_EXERCISE REQUIREMENTS_
One part of the entries below is wanted: the lines from the one containing "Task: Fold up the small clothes" through the one containing "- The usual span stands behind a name". Write those out exactly and nothing else.

_Items from a data source_

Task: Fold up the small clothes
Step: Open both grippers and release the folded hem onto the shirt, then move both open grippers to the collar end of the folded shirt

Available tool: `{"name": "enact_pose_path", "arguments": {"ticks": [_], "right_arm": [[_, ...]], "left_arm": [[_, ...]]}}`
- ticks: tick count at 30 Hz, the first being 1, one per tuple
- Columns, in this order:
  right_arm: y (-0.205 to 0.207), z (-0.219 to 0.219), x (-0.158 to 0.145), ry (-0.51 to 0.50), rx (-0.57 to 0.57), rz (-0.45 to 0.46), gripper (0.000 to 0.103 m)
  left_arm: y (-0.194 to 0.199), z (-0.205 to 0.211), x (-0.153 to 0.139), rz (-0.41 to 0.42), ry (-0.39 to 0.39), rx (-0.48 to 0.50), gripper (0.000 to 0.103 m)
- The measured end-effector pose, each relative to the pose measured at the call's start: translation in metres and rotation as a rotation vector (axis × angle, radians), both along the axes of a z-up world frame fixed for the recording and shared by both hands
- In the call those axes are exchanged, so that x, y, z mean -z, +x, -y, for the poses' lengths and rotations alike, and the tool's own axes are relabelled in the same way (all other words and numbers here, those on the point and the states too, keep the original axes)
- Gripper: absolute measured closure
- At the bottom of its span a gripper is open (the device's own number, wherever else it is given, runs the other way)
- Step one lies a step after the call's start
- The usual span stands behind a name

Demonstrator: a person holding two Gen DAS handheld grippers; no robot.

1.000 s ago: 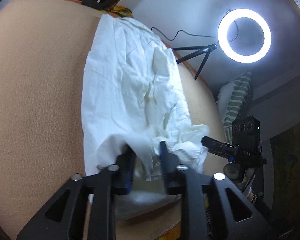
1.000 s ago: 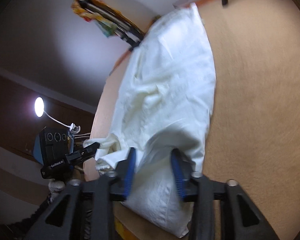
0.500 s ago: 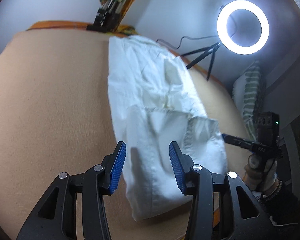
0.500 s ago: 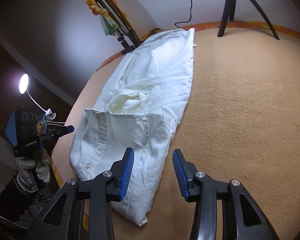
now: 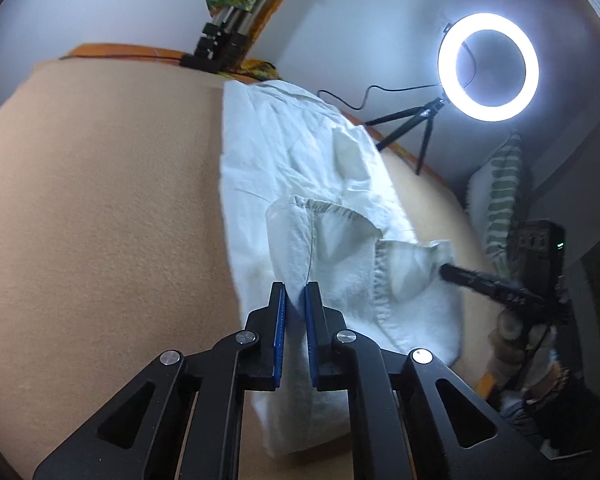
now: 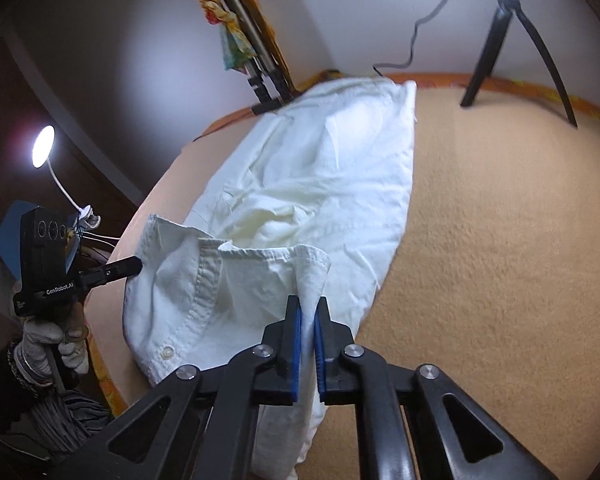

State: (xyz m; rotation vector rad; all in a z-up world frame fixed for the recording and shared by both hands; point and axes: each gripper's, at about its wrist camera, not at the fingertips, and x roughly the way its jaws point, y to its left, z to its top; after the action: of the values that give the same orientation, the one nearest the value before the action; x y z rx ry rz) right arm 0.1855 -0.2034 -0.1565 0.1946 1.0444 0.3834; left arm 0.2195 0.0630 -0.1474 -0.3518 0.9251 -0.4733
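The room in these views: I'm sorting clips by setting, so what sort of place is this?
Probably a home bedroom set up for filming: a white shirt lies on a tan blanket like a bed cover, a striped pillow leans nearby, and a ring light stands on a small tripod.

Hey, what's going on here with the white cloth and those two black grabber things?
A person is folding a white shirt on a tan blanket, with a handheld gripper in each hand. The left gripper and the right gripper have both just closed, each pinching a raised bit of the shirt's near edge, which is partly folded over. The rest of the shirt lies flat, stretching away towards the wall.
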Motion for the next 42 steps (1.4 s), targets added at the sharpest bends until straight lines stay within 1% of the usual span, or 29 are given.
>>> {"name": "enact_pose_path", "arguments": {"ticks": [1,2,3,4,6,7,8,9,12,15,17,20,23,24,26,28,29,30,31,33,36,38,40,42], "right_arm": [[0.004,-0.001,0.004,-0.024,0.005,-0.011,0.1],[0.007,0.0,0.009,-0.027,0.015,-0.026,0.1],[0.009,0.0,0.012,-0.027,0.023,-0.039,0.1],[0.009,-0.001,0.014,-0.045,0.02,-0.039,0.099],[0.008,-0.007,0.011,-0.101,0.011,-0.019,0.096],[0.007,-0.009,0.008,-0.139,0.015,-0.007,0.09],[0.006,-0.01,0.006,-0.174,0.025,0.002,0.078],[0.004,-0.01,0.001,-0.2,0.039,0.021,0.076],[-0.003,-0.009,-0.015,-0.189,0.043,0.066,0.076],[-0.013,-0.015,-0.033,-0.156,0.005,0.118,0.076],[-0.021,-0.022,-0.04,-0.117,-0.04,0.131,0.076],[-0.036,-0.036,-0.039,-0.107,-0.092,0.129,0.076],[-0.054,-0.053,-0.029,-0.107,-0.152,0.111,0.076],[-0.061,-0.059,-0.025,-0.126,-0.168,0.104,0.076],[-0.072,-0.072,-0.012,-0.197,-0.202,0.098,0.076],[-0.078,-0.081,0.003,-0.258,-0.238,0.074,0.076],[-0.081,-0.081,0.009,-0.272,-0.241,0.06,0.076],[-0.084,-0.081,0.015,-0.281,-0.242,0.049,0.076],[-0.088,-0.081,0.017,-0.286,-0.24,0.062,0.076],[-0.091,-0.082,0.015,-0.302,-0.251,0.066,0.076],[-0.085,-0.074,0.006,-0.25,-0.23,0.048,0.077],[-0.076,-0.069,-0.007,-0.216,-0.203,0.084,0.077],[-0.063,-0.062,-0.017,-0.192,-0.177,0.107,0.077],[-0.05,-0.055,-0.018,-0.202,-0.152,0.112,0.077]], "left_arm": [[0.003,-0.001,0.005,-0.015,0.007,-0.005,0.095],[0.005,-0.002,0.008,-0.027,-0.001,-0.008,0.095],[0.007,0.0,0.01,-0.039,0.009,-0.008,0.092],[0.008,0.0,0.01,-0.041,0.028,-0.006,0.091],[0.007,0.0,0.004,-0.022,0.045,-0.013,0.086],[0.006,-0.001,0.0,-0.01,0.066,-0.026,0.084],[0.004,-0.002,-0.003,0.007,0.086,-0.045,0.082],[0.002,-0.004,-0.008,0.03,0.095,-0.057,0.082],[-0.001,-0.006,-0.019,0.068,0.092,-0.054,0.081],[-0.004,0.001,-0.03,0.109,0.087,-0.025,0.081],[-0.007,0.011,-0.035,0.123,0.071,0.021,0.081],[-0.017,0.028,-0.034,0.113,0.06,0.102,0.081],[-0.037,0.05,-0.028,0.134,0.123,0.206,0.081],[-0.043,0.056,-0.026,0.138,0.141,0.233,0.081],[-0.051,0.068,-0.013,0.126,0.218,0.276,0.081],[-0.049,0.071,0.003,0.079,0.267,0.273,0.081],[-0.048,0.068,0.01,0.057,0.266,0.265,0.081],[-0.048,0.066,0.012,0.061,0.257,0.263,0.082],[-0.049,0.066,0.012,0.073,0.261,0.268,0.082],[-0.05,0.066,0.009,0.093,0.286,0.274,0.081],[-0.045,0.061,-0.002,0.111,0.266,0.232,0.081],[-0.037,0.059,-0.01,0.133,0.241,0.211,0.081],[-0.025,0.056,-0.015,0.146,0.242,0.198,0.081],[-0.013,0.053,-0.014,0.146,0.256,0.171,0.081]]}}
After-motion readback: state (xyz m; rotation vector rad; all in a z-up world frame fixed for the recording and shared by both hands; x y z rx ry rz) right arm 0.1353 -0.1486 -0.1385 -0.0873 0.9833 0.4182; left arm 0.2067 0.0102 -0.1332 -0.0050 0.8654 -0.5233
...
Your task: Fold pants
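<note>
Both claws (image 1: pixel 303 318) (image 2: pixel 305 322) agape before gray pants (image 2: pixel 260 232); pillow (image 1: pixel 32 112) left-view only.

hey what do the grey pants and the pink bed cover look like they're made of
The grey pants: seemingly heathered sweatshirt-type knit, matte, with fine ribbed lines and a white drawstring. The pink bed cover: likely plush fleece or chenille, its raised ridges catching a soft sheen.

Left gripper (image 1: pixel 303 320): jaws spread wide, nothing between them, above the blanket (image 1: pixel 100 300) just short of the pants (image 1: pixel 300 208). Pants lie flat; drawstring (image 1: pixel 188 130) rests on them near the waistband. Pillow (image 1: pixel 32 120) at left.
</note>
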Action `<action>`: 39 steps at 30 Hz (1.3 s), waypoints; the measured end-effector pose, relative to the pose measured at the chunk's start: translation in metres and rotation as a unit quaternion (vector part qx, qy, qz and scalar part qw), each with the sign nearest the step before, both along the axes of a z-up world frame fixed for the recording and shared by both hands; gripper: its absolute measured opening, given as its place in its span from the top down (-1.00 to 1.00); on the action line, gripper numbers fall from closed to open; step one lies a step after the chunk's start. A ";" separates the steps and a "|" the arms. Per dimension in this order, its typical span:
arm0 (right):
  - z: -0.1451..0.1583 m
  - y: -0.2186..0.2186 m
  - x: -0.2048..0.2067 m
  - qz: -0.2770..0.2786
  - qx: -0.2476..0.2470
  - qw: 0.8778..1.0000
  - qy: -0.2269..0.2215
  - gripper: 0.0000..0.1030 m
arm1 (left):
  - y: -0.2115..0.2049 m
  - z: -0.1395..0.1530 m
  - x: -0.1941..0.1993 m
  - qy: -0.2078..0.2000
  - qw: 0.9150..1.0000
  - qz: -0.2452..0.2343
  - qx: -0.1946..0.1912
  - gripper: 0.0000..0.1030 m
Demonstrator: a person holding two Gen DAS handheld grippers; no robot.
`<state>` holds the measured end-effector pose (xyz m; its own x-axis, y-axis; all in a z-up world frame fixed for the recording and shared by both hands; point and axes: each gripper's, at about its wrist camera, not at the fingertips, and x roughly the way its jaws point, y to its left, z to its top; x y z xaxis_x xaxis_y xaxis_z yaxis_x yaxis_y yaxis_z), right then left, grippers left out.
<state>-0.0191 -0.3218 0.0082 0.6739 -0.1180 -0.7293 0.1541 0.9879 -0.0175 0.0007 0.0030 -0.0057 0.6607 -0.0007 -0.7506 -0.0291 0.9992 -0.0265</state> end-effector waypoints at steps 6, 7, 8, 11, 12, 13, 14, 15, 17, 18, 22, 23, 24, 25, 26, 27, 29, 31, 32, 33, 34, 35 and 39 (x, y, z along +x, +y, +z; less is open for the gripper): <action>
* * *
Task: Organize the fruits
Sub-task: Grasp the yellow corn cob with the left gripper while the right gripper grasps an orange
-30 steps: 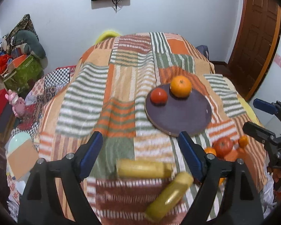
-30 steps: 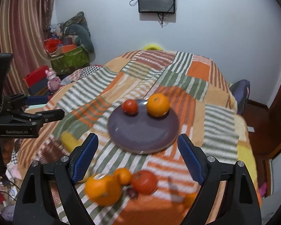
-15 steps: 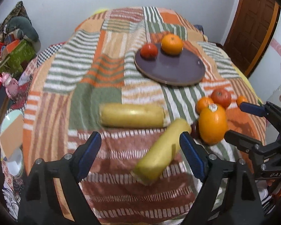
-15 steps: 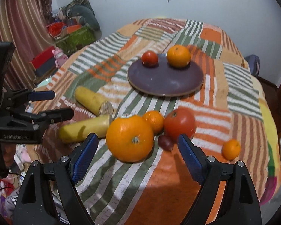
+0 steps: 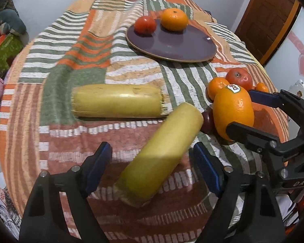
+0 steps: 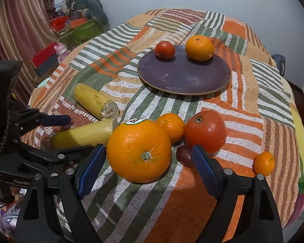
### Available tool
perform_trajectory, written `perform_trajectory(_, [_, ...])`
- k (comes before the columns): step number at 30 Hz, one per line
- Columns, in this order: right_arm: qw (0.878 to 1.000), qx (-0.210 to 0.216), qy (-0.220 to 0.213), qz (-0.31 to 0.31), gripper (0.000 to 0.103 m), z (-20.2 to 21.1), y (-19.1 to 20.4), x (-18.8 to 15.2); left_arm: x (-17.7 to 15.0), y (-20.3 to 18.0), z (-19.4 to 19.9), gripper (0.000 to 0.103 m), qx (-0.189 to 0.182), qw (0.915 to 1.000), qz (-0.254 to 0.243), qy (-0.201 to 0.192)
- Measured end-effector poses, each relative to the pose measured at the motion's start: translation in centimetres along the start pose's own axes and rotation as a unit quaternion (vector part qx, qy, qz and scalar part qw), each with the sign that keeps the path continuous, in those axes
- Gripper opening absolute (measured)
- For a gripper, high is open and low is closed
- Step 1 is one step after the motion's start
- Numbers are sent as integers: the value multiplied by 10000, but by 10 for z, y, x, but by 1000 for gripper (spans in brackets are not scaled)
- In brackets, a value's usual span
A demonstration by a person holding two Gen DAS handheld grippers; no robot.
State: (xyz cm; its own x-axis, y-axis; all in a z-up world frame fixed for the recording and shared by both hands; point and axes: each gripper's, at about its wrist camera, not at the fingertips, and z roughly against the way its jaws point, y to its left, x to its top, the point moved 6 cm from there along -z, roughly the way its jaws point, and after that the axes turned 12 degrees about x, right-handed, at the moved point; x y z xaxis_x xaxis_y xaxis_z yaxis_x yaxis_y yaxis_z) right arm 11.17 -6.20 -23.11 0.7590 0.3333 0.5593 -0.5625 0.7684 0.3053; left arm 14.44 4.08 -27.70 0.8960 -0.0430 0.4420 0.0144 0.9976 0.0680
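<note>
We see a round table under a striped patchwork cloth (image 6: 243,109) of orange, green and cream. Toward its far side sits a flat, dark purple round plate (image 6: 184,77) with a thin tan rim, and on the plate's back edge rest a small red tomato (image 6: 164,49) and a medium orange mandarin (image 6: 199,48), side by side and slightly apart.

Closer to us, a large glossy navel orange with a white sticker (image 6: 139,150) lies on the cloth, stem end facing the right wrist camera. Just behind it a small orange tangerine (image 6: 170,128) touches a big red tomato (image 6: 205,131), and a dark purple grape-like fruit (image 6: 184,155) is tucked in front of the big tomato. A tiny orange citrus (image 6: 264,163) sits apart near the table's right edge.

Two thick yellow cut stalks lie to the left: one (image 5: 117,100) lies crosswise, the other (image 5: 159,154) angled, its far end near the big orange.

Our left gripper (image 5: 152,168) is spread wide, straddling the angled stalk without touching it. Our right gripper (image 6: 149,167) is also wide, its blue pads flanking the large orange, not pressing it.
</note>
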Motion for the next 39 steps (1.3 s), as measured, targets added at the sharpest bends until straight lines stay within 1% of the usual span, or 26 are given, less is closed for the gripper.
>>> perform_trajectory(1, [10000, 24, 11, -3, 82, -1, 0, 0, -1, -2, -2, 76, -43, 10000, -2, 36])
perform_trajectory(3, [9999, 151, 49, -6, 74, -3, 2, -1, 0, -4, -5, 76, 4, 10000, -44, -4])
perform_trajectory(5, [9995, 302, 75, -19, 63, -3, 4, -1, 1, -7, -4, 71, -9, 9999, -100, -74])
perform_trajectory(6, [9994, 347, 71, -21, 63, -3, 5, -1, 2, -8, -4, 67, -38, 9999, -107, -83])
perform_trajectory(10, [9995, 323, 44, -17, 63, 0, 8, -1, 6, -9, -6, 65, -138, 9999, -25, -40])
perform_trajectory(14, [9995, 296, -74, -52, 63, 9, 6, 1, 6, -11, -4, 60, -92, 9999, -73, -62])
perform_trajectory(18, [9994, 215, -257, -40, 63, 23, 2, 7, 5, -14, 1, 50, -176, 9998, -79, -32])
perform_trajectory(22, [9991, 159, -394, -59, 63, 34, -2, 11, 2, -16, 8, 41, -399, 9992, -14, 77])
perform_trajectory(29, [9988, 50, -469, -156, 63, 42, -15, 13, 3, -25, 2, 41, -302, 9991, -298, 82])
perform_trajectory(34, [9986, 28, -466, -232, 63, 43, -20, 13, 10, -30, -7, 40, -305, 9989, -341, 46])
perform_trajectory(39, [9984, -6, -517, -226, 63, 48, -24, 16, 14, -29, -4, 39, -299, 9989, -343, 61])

_EXPECTED ANSWER_
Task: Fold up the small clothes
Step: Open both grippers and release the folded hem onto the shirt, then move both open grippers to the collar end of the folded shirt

Available tool: `{"name": "enact_pose_path", "arguments": {"ticks": [_], "right_arm": [[_, ...]], "left_arm": [[_, ...]]}}`
- ticks: tick count at 30 Hz, the first being 1, one per tuple
- Columns, in this order:
  right_arm: y (-0.205 to 0.207), z (-0.219 to 0.219), x (-0.158 to 0.145), ry (-0.51 to 0.50), rx (-0.57 to 0.57), rz (-0.45 to 0.46), gripper (0.000 to 0.103 m)
  left_arm: y (-0.194 to 0.199), z (-0.205 to 0.211), x (-0.153 to 0.139), rz (-0.41 to 0.42), ry (-0.39 to 0.39), rx (-0.48 to 0.50), gripper (0.000 to 0.103 m)
- The measured end-effector pose, each relative to the pose measured at the call's start: translation in metres and rotation as a rotation vector (axis × angle, radians), both along the axes of a z-up world frame fixed for the recording and shared by both hands
- In the call those axes are exchanged, so that x, y, z mean -z, +x, -y, for the poses' lengths and rotations alike, and the tool's own axes are relabelled in the same way (all other words and numbers here, those on the point and the states too, keep the original axes)
- Gripper: absolute measured closure
- At the bottom of its span a gripper is open (the device's own number, wherever else it is given, runs the other way)
- Step one lies a step after the call's start
- The usual span stands behind a name

The answer has been fully stated.